→ **Work request**
The reply should hold only the lines below from the one with "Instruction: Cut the" to the end, each copied exactly.
*****
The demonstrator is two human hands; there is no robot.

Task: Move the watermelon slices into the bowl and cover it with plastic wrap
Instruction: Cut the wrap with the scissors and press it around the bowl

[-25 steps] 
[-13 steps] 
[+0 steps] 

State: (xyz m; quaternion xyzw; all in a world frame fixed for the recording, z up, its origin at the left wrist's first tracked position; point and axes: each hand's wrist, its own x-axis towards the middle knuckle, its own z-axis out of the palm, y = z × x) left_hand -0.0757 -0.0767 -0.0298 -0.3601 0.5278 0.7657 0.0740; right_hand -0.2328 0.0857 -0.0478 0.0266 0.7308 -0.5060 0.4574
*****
→ **Exercise answer**
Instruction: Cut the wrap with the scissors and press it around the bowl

[-25 steps] 
[-13 steps] 
[+0 steps] 

State: (xyz m; quaternion xyzw; all in a world frame fixed for the recording, z up, its origin at the left wrist's first tracked position; point and axes: each hand's wrist, its own x-axis towards the middle knuckle, its own z-axis out of the palm, y = z × x) left_hand -0.0757 -0.0767 -0.0298 -0.3601 0.5278 0.7657 0.0740; right_hand -0.2328 0.0857 -0.0478 0.0266 0.7308 -0.5060 0.4574

Work on the exercise is now concluded.